> **Work request**: The line containing "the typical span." marks the end: quote every line from the start of the records below through it, word for word.

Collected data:
- Opening Delimiter -

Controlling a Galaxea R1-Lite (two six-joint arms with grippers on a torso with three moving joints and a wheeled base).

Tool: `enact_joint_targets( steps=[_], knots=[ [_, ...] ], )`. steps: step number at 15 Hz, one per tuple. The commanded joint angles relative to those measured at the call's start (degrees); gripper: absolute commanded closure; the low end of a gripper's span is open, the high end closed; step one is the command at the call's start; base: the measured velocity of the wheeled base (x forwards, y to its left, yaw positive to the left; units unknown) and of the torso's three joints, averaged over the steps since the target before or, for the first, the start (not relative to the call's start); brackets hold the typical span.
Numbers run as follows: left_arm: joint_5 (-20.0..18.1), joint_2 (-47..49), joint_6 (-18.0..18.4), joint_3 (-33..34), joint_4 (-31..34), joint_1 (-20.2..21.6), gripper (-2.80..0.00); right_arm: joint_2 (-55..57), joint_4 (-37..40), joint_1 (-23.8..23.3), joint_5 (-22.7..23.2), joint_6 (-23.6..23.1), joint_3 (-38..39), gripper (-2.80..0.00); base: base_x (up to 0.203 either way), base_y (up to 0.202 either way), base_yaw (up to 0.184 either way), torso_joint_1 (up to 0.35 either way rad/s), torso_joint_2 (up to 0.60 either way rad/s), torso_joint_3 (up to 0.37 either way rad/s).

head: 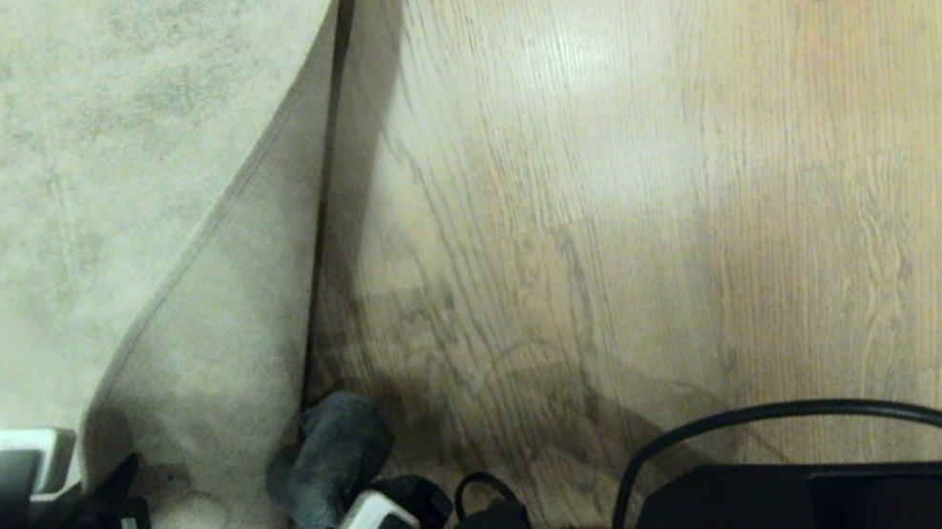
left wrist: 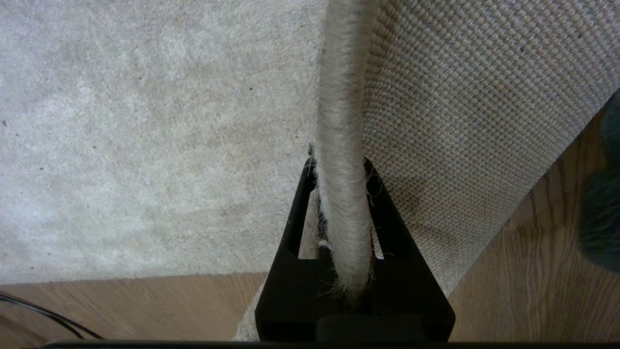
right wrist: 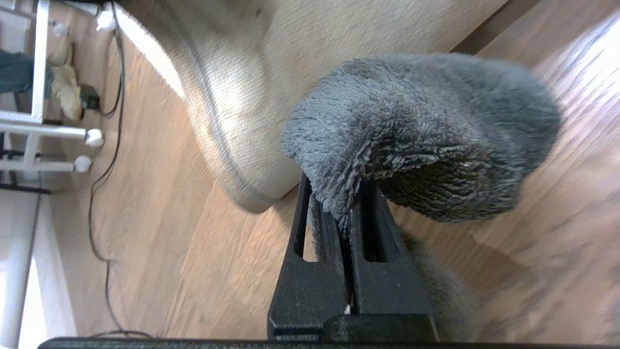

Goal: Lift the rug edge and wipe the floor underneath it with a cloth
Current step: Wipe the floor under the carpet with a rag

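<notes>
Both jaws clamped: left gripper (left wrist: pixel 341 194) on rug (head: pixel 31 187), right gripper (right wrist: pixel 345 213) on cloth (right wrist: pixel 421 131).

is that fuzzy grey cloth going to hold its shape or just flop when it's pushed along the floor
Probably floppy: the fuzzy dark grey cloth droops over the shut right gripper. Likely light, since a thin pinch carries it. Its pile may drag on the light wood-grain floor.

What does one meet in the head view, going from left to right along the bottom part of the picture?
Left hand gripping the rug → the lifted tan underside of the rug → the cloth held in the right hand → bare floor.
</notes>
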Motion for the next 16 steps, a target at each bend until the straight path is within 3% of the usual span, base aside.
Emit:
enact_joint_targets(
  steps=[1,6,16],
  knots=[
    [-0.03,0.13,0.07,0.0,-2.74,0.03,0.0,3.2,-0.5,0.11,-0.11,0.48,-0.98,0.0,0.0,0.0,0.0,0.0,0.0,0.0],
    [-0.03,0.13,0.07,0.0,-2.74,0.11,0.0,6.31,-0.41,-0.85,-0.21,2.33,-4.14,0.0,0.0,0.0,0.0,0.0,0.0,0.0],
    [0.06,0.13,0.07,0.0,-2.74,0.03,0.0,9.45,-0.24,-7.18,-0.11,3.76,-6.93,0.0,0.0,0.0,0.0,0.0,0.0,0.0]
  ],
)
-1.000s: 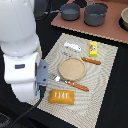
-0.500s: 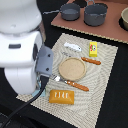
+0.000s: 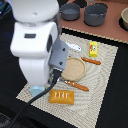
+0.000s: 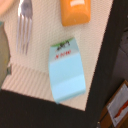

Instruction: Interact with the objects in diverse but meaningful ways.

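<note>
The pale blue house-shaped carton (image 4: 66, 74) lies flat on the woven mat near its corner, straight below the wrist camera. In the exterior view only its edge (image 3: 36, 90) shows under the white arm. The orange block (image 3: 61, 97) lies beside it and also shows in the wrist view (image 4: 75, 11). The tan plate (image 3: 74, 68) sits mid-mat, with orange-handled cutlery (image 3: 75, 85) in front of it and another piece (image 3: 91, 61) behind. A fork head (image 4: 24, 25) shows in the wrist view. The yellow packet (image 3: 93, 48) and white piece (image 3: 75, 48) lie at the back. The gripper's fingers are hidden.
Two grey pots (image 3: 70, 11) (image 3: 95, 14) and a bowl (image 3: 124, 17) stand on the brown surface behind the mat. The woven mat (image 3: 102, 82) lies on a dark table. A white and orange item (image 4: 117, 107) lies off the mat's corner.
The arm has shifted toward the exterior view's right and now hangs over the mat's near left corner, covering most of the blue carton. The objects have not moved.
</note>
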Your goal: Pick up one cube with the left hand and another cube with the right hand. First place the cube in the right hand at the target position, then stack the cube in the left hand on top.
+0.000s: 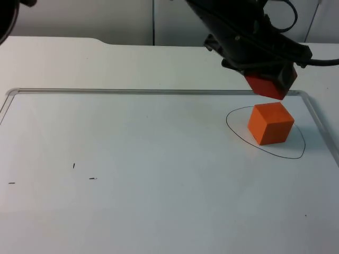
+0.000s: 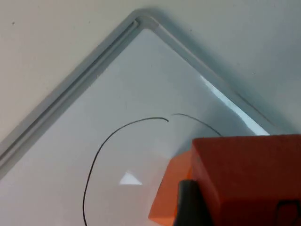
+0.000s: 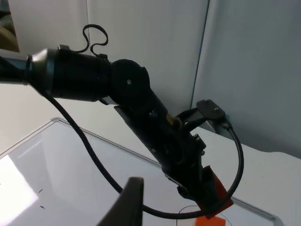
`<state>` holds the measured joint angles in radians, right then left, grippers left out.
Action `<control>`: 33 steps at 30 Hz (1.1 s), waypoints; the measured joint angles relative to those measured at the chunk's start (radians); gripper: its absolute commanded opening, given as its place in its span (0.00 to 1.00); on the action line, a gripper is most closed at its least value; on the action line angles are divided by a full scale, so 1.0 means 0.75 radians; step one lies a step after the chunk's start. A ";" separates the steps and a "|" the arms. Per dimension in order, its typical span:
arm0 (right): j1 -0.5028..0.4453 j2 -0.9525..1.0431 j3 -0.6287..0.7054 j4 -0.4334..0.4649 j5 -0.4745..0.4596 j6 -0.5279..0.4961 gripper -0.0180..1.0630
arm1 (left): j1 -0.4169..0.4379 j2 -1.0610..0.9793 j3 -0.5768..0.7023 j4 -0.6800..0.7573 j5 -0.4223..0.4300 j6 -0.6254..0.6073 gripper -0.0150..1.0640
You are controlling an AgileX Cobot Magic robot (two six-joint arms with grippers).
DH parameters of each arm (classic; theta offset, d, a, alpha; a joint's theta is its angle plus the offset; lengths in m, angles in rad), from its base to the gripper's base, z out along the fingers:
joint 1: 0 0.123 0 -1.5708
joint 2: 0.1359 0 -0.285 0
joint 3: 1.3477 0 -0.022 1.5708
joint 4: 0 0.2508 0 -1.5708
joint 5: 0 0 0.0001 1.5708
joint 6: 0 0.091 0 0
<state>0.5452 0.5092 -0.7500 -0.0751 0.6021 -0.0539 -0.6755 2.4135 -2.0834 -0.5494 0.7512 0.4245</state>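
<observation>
Your left gripper point(image 1: 271, 84) is clenched on a red cube point(image 1: 269, 85), held in the air just above and slightly behind the orange cube point(image 1: 270, 123), not touching it. The orange cube sits on the whiteboard point(image 1: 132, 174) that lies on the counter point(image 1: 106, 63), inside the hand-drawn black outline point(image 1: 233, 132) near the board's far right corner. Your right gripper point(image 3: 131, 197) waits raised and well apart from the cubes; you cannot tell how it stands.
</observation>
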 measured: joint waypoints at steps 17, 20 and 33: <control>0.000 0.000 0.000 0.000 0.013 0.002 0.89 | -0.046 0.030 0.048 -0.431 -0.214 0.645 0.02; 0.000 0.000 0.000 0.000 0.013 0.002 0.89 | -0.046 0.030 0.054 -0.495 -0.226 0.713 0.02; 0.000 0.000 0.000 0.000 0.019 0.002 0.89 | -0.019 0.032 0.202 -0.515 -0.173 0.698 0.02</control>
<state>0.5452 0.5092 -0.7500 -0.0751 0.6163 -0.0521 -0.6896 2.4373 -1.9322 -0.9358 0.6214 0.9477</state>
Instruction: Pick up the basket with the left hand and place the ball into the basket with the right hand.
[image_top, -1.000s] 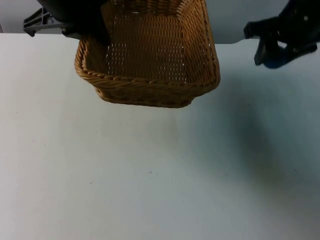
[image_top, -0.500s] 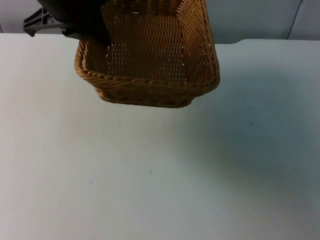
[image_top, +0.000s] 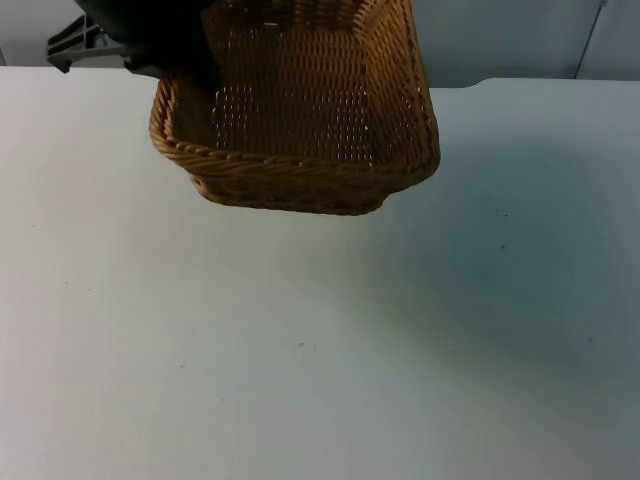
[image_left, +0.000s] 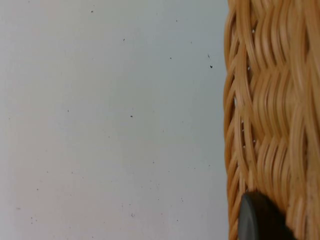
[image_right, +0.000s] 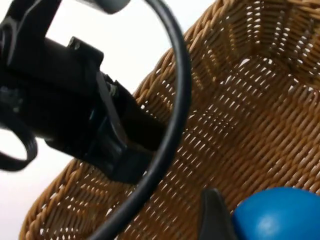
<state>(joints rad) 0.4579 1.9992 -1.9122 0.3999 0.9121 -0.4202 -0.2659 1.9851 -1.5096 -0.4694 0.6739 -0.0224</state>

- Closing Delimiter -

> **Response area**:
Controlling a Galaxea R1-Lite (two six-joint arms with grippers on a torso with three moving joints and a wheeled base).

Tool: `enact_joint_targets( steps=[_], knots=[ [_, ...] ], )`. steps: step number at 15 Hz, one per tuple. The commanded joint angles relative to those measured at the call's start (degrees); gripper: absolute commanded closure; the low end of a gripper's span is open, the high end closed; step one is the command at the call's start; base: the measured velocity of the wheeled base (x forwards, y to its left, yaw positive to the left; units unknown) and of the torso's three joints, averaged over the steps since the target before or, for the first, the start (not relative to the call's start); brackets hold the typical span.

The exercise closes with this answer.